### [Work required]
Taking the listing below, restate word for word each line from the line with "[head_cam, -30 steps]" to the line with "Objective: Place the", ends included, and stop there.

Record set START

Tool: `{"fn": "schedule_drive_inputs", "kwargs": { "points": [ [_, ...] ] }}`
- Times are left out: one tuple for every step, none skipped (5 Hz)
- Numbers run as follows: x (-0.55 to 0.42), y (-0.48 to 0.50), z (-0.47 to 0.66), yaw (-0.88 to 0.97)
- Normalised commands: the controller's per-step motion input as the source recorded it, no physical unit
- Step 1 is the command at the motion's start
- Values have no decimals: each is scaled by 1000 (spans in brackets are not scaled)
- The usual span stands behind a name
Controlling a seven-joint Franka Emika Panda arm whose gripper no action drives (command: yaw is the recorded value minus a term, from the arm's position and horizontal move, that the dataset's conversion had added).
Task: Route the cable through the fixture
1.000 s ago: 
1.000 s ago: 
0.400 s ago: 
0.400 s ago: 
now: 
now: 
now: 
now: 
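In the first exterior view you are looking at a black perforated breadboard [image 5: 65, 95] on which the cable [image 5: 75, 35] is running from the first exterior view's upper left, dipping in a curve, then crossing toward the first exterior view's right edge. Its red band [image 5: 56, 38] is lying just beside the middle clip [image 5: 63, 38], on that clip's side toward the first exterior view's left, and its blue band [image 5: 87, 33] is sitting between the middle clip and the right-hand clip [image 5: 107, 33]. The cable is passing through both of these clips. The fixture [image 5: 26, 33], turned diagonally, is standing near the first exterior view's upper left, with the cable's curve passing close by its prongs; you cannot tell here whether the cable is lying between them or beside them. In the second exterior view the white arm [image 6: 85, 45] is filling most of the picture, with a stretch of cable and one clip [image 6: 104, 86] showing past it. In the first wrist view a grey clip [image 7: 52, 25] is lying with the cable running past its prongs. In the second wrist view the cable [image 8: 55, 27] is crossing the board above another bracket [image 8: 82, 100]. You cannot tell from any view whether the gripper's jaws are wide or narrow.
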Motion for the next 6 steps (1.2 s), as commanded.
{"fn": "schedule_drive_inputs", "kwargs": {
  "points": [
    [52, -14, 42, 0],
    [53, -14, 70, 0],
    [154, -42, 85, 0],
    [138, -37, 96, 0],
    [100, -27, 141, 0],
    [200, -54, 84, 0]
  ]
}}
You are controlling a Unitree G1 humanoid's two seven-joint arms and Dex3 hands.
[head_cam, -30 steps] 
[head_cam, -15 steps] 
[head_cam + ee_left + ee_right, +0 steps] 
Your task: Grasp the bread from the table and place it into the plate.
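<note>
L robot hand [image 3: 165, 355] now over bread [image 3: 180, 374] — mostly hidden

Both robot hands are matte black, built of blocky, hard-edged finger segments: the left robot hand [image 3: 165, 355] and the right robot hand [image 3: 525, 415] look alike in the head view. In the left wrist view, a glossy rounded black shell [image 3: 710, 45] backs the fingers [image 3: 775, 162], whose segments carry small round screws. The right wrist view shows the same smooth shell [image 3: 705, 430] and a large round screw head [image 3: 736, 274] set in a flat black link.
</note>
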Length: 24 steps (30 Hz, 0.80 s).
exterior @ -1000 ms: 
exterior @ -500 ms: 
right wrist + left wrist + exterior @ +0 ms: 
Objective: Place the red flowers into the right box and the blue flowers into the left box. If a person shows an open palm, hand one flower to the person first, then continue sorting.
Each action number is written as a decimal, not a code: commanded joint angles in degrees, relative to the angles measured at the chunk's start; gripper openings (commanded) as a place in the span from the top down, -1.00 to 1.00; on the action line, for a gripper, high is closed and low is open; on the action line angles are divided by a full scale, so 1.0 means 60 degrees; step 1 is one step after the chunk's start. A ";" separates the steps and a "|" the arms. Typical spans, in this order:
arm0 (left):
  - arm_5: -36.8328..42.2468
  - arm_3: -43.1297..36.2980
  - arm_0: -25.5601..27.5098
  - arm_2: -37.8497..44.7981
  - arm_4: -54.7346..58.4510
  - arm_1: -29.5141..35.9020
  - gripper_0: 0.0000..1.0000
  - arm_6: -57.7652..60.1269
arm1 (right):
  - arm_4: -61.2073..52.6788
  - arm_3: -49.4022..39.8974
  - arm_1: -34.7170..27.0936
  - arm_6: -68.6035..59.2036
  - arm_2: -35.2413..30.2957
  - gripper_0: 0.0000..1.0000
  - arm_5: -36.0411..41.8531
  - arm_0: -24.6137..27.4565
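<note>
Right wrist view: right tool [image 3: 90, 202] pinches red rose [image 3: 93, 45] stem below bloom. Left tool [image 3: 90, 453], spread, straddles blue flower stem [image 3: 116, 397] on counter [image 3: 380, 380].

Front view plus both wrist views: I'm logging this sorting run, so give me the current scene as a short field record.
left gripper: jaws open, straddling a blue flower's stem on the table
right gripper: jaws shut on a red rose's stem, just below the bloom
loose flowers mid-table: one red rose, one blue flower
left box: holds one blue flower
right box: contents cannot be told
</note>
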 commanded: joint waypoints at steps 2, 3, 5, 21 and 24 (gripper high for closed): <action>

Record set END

### [Answer section]
[head_cam, -30 steps] 
[head_cam, -15 steps] 
[head_cam + ee_left + ee_right, +0 steps] 
Your task: Grasp the bread from the table and place it into the plate.
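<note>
L robot hand [image 3: 165, 355] now over bread [image 3: 180, 374] — mostly hidden

Both robot hands are matte black, built of blocky, hard-edged finger segments: the left robot hand [image 3: 165, 355] and the right robot hand [image 3: 525, 415] look alike in the head view. In the left wrist view, a glossy rounded black shell [image 3: 710, 45] backs the fingers [image 3: 775, 162], whose segments carry small round screws. The right wrist view shows the same smooth shell [image 3: 705, 430] and a large round screw head [image 3: 736, 274] set in a flat black link.
</note>
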Length: 24 steps (30 Hz, 0.80 s).
exterior @ -1000 ms: 
exterior @ -500 ms: 
right wrist + left wrist + exterior @ +0 ms: 
Objective: Place the red flowers into the right box and the blue flowers into the left box. If a person shows an open palm, hand one flower to the person first, then continue sorting.

The response is complete as it stands.